ABOUT THIS EXERCISE — Take the data that sits below and write it out again exactly.

(Records from a data collection)
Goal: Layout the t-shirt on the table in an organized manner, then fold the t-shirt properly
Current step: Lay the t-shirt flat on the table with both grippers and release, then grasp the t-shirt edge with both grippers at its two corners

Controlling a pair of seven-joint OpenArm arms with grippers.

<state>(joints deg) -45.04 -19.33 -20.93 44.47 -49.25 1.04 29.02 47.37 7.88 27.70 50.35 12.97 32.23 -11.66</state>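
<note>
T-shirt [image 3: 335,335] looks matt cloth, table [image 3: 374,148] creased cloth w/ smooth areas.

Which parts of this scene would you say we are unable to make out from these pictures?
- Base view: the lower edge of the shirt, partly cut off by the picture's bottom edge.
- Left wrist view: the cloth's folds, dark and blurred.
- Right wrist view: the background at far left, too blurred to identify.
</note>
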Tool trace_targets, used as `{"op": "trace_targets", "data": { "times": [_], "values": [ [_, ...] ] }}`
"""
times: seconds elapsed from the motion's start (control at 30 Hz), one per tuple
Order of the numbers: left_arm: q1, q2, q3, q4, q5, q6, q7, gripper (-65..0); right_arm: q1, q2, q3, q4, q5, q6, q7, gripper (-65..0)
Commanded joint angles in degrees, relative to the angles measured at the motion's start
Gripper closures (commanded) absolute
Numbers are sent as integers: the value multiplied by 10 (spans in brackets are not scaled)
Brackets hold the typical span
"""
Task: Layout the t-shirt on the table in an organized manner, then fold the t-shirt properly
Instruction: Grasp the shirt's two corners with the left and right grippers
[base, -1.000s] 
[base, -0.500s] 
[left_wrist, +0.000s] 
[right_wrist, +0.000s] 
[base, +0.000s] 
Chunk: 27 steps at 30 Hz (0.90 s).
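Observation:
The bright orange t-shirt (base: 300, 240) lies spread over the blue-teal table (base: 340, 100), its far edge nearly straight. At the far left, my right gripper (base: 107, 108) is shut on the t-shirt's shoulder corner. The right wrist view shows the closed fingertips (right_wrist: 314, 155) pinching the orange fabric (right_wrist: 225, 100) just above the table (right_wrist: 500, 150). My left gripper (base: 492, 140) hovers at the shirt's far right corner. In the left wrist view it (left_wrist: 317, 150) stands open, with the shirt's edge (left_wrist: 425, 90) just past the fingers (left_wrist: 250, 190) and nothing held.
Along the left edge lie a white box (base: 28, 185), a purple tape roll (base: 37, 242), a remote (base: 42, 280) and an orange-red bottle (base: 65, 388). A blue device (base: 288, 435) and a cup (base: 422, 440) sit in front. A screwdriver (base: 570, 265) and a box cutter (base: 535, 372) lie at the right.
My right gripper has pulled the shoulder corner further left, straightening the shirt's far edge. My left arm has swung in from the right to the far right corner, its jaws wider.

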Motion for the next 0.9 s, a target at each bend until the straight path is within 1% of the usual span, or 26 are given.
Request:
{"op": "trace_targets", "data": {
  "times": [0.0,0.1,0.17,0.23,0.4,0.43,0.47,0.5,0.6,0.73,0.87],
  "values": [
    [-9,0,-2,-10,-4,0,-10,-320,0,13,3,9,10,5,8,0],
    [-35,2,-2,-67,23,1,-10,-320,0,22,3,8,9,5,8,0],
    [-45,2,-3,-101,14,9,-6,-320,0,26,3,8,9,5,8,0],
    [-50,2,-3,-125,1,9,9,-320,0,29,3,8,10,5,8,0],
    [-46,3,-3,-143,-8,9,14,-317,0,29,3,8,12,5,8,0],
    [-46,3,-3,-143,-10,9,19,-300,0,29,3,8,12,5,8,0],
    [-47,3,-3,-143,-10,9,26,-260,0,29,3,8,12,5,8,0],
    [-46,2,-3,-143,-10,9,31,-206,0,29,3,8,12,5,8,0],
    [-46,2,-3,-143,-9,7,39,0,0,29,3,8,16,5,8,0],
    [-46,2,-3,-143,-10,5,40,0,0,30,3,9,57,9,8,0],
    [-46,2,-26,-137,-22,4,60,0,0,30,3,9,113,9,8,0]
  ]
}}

RESULT OF THE EXERCISE —
Goal: Layout the t-shirt on the table in an organized manner, then fold the t-shirt properly
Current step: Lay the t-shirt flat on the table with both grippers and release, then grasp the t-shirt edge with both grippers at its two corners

Controlling a pair of seven-joint OpenArm arms with grippers.

<state>(joints deg) -45.04 -19.33 -20.93 44.47 -49.25 1.04 29.02 47.37 7.88 27.70 50.35 12.97 32.23 -11.66</state>
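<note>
T-shirt [image 3: 335,335] looks matt cloth, table [image 3: 374,148] creased cloth w/ smooth areas.

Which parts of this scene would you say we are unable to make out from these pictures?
- Base view: the lower edge of the shirt, partly cut off by the picture's bottom edge.
- Left wrist view: the cloth's folds, dark and blurred.
- Right wrist view: the background at far left, too blurred to identify.
</note>
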Tool trace_targets, used as `{"op": "trace_targets", "data": { "times": [_], "values": [ [_, ...] ] }}`
"""
times: seconds elapsed from the motion's start (control at 30 Hz), one per tuple
Order of the numbers: left_arm: q1, q2, q3, q4, q5, q6, q7, gripper (-65..0); right_arm: q1, q2, q3, q4, q5, q6, q7, gripper (-65..0)
Commanded joint angles in degrees, relative to the angles measured at the motion's start
Gripper closures (commanded) absolute
Numbers are sent as integers: the value multiplied by 10 (spans in brackets are not scaled)
Brackets hold the typical span
"""
Task: Layout the t-shirt on the table in an organized manner, then fold the t-shirt properly
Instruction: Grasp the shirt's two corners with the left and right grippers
[base, -1.000s] 
[base, -0.500s] 
[left_wrist, +0.000s] 
[right_wrist, +0.000s] 
[base, +0.000s] 
Chunk: 27 steps at 30 Hz (0.90 s).
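Observation:
The bright orange t-shirt (base: 300, 240) lies spread over the blue-teal table (base: 340, 100), its far edge nearly straight. At the far left, my right gripper (base: 107, 108) is shut on the t-shirt's shoulder corner. The right wrist view shows the closed fingertips (right_wrist: 314, 155) pinching the orange fabric (right_wrist: 225, 100) just above the table (right_wrist: 500, 150). My left gripper (base: 492, 140) hovers at the shirt's far right corner. In the left wrist view it (left_wrist: 317, 150) stands open, with the shirt's edge (left_wrist: 425, 90) just past the fingers (left_wrist: 250, 190) and nothing held.
Along the left edge lie a white box (base: 28, 185), a purple tape roll (base: 37, 242), a remote (base: 42, 280) and an orange-red bottle (base: 65, 388). A blue device (base: 288, 435) and a cup (base: 422, 440) sit in front. A screwdriver (base: 570, 265) and a box cutter (base: 535, 372) lie at the right.
My right gripper has pulled the shoulder corner further left, straightening the shirt's far edge. My left arm has swung in from the right to the far right corner, its jaws wider.
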
Motion for the next 0.9 s, a target at each bend until the straight path is within 1% of the usual span, or 26 are given.
Request:
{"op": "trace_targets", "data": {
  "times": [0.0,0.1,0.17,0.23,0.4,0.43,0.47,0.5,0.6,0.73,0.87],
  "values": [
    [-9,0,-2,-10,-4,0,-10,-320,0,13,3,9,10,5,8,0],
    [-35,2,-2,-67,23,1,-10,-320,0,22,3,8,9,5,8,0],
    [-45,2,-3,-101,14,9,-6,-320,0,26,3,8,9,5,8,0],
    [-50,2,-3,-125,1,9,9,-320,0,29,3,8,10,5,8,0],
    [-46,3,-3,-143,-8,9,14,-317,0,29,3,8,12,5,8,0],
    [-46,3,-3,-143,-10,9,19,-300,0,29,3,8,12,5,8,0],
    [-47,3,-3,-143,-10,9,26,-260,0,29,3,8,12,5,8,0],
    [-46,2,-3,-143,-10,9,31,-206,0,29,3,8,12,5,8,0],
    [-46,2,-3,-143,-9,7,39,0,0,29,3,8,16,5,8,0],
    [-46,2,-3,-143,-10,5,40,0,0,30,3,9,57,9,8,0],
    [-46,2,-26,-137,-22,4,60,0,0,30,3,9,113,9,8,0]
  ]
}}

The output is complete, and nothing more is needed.